15 Things - Eric Dressen
10. Dressen not only skated their schoolyards, but was also a student at three legendary skate spots: Brentwood Elementary, Paul Revere Junior High and Palisades High.
11. It was happy days for Dressen, whose childhood neighbor was a stepson to Henry Winkler, TV’s Arthur Fonzerelli.
“The Fonz would come by on the weekends and one day he just asked me to teach him how to skate,” he says. “I grew up watching “Happy Days” from Day 1, so to skate with the Fonz was amazing. I loved that show, and I mean, c’mon, it’s The Fonz.”
12. Fair skinned Dressen was always sensitive to sunlight, spending most of his years outside, sun burnt, at demos and contests searching for a sliver of shade. But it wasn’t until a knee surgery at the age of 26 that he inexplicably became ultra light sensitive. Today he avoids sunlight; it gives him nausea and vertigo. His sense of smell was also heightened by the surgery and he breaks out in hives whenever he smells cheap perfume.
13. Dressen was kicked off Santa Cruz in ’93 for being a “constant complainer” He’s since made amends and Santa Cruz recently released its Veterans Division with Dressen and Tom Knox.
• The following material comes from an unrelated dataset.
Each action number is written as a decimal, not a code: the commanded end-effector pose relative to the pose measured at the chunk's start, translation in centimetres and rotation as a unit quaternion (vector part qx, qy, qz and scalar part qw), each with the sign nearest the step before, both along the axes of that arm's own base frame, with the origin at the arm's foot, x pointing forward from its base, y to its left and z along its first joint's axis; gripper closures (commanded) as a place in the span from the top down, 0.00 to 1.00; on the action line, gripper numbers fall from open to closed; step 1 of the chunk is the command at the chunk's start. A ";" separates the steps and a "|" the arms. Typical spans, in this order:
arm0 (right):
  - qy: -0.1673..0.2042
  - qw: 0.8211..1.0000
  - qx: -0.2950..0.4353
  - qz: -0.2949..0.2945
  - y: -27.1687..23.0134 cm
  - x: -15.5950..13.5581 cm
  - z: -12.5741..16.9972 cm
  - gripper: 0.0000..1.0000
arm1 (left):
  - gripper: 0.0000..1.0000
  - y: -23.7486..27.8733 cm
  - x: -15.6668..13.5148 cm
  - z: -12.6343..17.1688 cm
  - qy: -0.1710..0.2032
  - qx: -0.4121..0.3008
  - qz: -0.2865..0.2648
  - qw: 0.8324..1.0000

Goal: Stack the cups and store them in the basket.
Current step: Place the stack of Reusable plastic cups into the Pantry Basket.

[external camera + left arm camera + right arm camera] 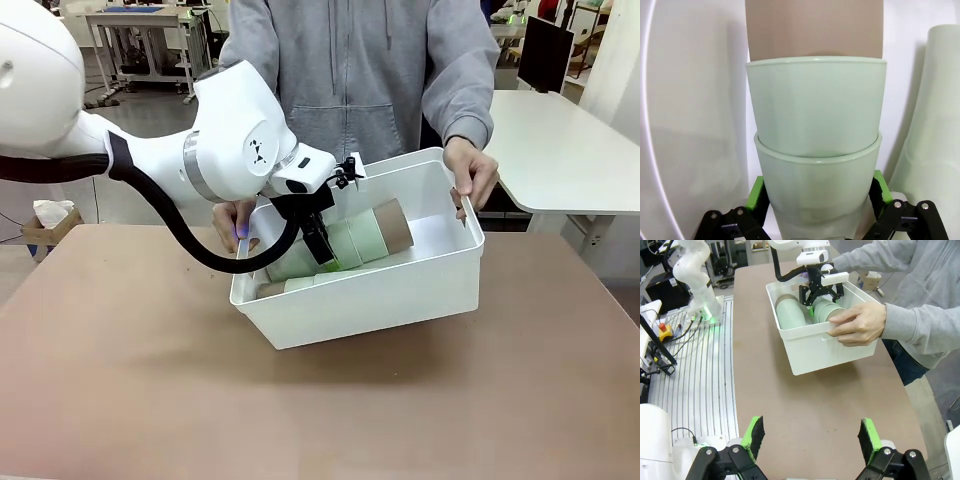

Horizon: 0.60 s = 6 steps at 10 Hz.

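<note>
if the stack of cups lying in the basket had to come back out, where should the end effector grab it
Probably across the mint green section in the middle of the stack of cups, coming down from above through the white basket's open top. The stack lies on its side, so its round flanks face sideways for opposing fingers. The tan-brown end sits nearer the wall, leaving less room.

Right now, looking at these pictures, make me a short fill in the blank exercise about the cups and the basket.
1. The stacked cups lie on their side inside the white ____.
2. The person's hands hold the basket by its ____.
3. The left gripper has its jaws ____ on either side of the mint green cups.
4. The cup deepest in the stack, seen in the left wrist view, is ____ in colour.

Missing words: basket; rim; open; tan-brown
</note>
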State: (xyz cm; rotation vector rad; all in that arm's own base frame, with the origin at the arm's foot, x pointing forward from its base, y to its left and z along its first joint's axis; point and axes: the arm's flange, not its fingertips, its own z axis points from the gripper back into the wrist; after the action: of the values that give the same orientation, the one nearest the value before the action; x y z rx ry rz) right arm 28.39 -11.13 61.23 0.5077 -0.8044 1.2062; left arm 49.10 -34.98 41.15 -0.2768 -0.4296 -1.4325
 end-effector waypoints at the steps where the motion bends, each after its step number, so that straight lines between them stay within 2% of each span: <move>1: -0.010 1.000 0.003 0.009 -0.1 0.1 0.2 1.00 | 1.00 1.2 -0.1 1.9 0.002 0.000 -0.018 1.000; 6: -0.010 1.000 0.003 0.009 -0.1 0.1 0.2 1.00 | 1.00 4.1 -2.9 8.2 0.022 -0.030 -0.034 0.999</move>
State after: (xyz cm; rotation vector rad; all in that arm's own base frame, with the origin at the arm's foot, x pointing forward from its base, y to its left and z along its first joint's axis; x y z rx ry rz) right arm 28.40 -11.13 61.22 0.5076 -0.8037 1.2061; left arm 46.93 -32.64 48.48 -0.3323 -0.4248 -1.4674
When he heard his boards had arrived at the warehouse, he called to get a few, but was out of luck; the entire order was sold out within a day, leaving him to buy his own at a local shop.
14. Primarily known as a street and bowl skater, Dressen, while filming for Troops of Tomorrow in ’91, pulled a 540 ollie on vert. Somehow the filmer missed it, and the trick has only been seen by those in attendance that day.
15. Dressen invented the Salad grind in Vancouver, Canada in 1988 at Kevin Harris’s Skate Ranch with John Lucero and Jeff Grosso standing on deck.
“We always sorta tweaked out backside 5-0s to slow us down, and I just liked the way it looked so I tried it frontside,” he says. “But it wasn’t until I took the trick back to San Francisco and skated with Tommy Guerrero and Kevin Thatcher that it became my namesake. Thatcher actually named it. I didn’t really care it was called a salad grind and not a Dressen grind, either way, It’s such and amazing thing as a pro skater to have a trick named after you.”